En el día de los enamorados: De Polonia a San Juan, por amor
La historia de Monika Skowron y Federico González, ella polaca y él argentino. Ella dejó su país para venir a vivir a San Juan por amor, luego que se conocieran en un encuentro de coros en el año 2006. Un relato para compartir en el Día de San Valentín, patrono de los enamorados.
Pero la distancia no fue un problema. Como tampoco lo fue el idioma, desde la primera vez que se vieron. “Yo hablaba inglés y hacía de intérprete con los chicos del coro y eso facilitó las cosas. Después el chat nos permitió seguir conociéndonos”, asegura. Las posibilidades laborales para Monika, que estaba terminando su carrera universitaria, fueron otro gancho para terminar de decidirse. A poco de llegar, trabajó dirigiendo el Coro de Niños de Albardón y mientras aprendía a hablar castellano, empezó a conocer y apreciar las costumbres de una provincia que luego hizo suya. Tanto que hoy habla fluidamente y emplea los artículos “el” y “la” antes de nombrar a alguien, tan sanjuaninos, en su diálogo diario. “El Federico hace un rico asado. Yo nunca había visto preparar tanta carne así y hoy soy fanática de los asados. También aprendí a cocinar”, se enorgullece. Federico confirma la apreciación con un “hace muy buenas empanadas”, que corrobora el acuerdo en el que basaron, desde el primer día, su relación.

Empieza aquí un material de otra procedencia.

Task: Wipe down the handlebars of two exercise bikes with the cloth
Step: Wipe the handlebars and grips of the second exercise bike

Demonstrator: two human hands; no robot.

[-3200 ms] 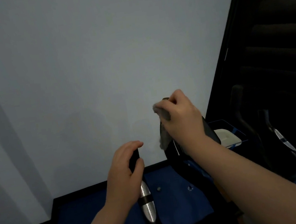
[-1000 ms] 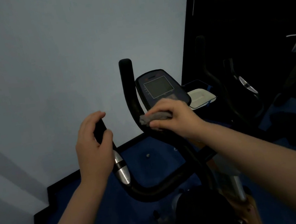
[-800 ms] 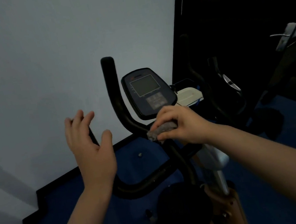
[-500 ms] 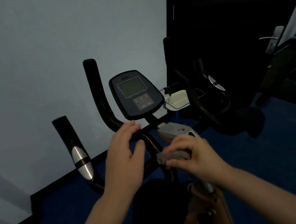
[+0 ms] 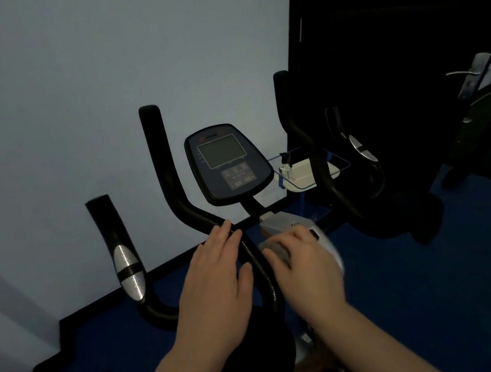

El calor del verano sanjuanino, tan impiadoso como el crudo invierno polaco, fue una de las cosas que más le costó asimilar a Monika. Y agrega, mirando a Federico directamente: “Los polacos son más puntuales, esa es otra diferencia con los sanjuaninos”, despertando la carcajada de él.
A los dos les gusta la tranquilidad del campo. “Vamos mucho a Jáchal, mi familia tiene casa allá y a los dos nos gusta mucho”, dice Federico. En la lista de gustos en común también comparten la música clásica y el folclore, a tal punto que Monika aprendió a bailar zambas y chacareras casi a la perfección.
Hoy, mientras ella termina de estudiar canto en la Escuela de Música de la UNSJ y él transita por el último tramo de su carrera de Ingeniería en Electrónica, comparten su vida y hacen planes para el futuro. “¿Casarnos? Algún día lo haremos, por ahora no es la idea. Estamos bien así. De hecho, casarnos hubiera sido la solución para que Monika tuviera resuelta su situación de residencia, pero no quisimos que fuera un trámite. Además, cuando nos casemos, me gustaría que puedan venir algunos miembros de su familia. Y también correspondería que yo fuera a casarme con ella a Polonia. Ya habrá tiempo para hacerlo”, reflexiona Federico.
De Monika, Federico dice que es “activa, siempre está haciendo algo”. De Federico, Monika afirma que “es inquieto, siempre va un paso adelante”. Y mirándose a los ojos, ambos aseguran que se sienten muy queridos el uno por el otro. Y sostienen que, contra toda receta infalible de amor eterno, ellos prefieren mantener lo que decidieron cuando resolvieron estar juntos: el acuerdo de compartir el camino, día por día, respetándose y queriéndose “para crecer a la par”.